S’il se voit imposer une interdiction de deux ans – ou moins – pour avoir exercé des fonctions électives
Une cour d’appel a déclaré Le Pen coupable mais a réduit l’interdiction d’exercer des fonctions électives à deux ans ou moins – ce qui n’est pas une interdiction du tout.
Parce qu’un tribunal inférieur a décidé que l’interdiction restait en vigueur, Le Pen purge cette partie de sa peine depuis le 31 mars de l’année dernière. L’interdiction prend fin deux ans ou moins avant le premier tour de l’élection présidentielle française, prévu en avril 2027.
Mais cela ne signifie pas que Le Pen se présentera : les peines de prison, la surveillance électronique et autres restrictions judiciaires pourraient sérieusement entraver le mouvement national.
Le Pen a déclaré qu’elle ne se présenterait pas à la présidentielle dans ce cas.
“Si je suis acceptée comme candidate mais qu’on m’empêche de travailler librement, alors vous savez que ce n’est pas possible”, a déclaré mercredi Le Pen dans un entretien à la chaîne LCI.

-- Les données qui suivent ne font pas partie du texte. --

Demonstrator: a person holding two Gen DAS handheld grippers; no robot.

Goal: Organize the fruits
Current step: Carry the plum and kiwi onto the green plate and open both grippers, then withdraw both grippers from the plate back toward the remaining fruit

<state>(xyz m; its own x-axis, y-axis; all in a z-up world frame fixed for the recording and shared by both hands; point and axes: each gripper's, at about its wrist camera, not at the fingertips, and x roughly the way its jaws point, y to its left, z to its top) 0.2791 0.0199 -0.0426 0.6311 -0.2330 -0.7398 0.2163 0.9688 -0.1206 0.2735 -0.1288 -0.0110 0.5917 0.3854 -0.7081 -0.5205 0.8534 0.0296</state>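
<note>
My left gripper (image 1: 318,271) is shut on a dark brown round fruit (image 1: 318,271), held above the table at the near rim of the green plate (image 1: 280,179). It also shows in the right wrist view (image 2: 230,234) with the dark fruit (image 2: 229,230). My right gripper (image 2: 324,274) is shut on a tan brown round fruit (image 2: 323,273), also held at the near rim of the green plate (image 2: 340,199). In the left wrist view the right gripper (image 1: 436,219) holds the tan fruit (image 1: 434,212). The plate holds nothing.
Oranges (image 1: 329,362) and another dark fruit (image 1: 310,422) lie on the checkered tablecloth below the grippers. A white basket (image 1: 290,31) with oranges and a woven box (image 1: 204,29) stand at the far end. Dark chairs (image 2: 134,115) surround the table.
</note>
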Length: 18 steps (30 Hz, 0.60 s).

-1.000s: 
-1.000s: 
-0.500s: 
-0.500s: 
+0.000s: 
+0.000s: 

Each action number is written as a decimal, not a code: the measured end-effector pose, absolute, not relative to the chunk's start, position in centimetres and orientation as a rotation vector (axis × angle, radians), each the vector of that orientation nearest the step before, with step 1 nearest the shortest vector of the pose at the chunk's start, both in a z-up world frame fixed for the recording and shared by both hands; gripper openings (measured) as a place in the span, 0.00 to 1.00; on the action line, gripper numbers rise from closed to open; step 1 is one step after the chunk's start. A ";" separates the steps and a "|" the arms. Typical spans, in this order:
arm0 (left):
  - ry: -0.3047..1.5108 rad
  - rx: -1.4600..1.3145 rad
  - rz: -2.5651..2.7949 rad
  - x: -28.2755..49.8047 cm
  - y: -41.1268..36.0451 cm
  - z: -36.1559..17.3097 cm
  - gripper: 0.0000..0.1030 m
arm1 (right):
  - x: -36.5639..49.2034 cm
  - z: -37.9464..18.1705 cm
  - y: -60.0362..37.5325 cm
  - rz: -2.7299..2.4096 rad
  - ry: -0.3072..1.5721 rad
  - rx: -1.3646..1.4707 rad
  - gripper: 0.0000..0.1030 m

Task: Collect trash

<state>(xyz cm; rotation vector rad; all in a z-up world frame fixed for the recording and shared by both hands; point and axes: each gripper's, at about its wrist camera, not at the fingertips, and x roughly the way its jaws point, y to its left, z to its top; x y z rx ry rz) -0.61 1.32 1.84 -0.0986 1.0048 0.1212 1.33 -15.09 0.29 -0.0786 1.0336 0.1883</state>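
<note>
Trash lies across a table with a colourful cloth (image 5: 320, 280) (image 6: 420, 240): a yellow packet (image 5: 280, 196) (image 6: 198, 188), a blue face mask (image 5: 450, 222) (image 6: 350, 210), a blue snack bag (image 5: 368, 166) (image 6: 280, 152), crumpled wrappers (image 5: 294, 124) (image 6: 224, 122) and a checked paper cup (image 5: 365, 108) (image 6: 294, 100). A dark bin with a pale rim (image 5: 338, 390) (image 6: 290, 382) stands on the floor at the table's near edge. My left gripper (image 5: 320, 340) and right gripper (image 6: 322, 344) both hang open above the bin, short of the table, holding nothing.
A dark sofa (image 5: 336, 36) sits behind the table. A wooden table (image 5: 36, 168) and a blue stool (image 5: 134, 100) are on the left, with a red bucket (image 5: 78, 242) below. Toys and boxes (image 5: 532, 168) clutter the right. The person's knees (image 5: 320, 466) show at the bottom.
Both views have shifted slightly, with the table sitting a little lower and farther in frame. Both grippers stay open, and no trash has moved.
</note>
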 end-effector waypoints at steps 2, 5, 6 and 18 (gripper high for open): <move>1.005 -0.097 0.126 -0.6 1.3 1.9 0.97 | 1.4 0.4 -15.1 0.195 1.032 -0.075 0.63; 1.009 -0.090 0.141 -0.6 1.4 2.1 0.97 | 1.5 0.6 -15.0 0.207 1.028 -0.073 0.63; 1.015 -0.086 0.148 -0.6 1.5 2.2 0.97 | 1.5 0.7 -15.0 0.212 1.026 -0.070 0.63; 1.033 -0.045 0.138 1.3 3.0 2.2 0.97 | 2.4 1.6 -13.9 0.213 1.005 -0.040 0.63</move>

“Je ne peux pas faire confiance à un juge pour m’autoriser à assister à un rassemblement électoral… ou à visiter un marché.”
Le tribunal peut imposer des sanctions sévères
Les procureurs ont demandé à la cour d’appel de condamner Le Pen à quatre ans de prison, dont trois avec sursis, en plus d’une interdiction d’exercer des fonctions électorales pendant cinq ans. Ils ont accusé Le Pen d’être à la tête d’un « système » visant à « gâcher » les fonds publics de l’UE au profit de son parti.
Même si les procureurs ne le demandaient pas, la cour d’appel n’aurait pas à prononcer l’interdiction pour maintenir les élus en place, comme l’a fait la juridiction inférieure.
Le Pen peut encore faire appel devant la Cour de justice, mais il n’est pas clair si la peine sera suspendue dans l’attente d’une décision finale.
La Cour de cassation avait précédemment déclaré que si elle était appelée à réexaminer l’affaire, elle chercherait à rendre une décision avant l’élection présidentielle de 2027.
Le Pen dit qu’elle n’attendra pas pour prendre sa décision
“On ne peut pas lancer une campagne présidentielle à la dernière minute”, a déclaré Le Pen en marge de l’appel.
Il a fait valoir que l’incertitude – notamment un recours devant la Cour de justice – l’empêcherait de se présenter car il ne veut pas compromettre les chances de son parti.
La campagne présidentielle française débutera en septembre avant de s’accélérer au début de l’année prochaine. Les candidats doivent également confirmer l’approbation de 500 élus pour participer à l’élection, ce qui rend difficile de remplacer un candidat à la présidentielle en fin de campagne.
“Si l’on m’interdit de me présenter mais que le Tribunal arbitral se prononce contre moi trois ou quatre mois plus tard, il est trop tard pour mener une véritable campagne présidentielle”, a déclaré Le Pen à la radio RTL l’année dernière.
Corbet écrit pour Associated Press.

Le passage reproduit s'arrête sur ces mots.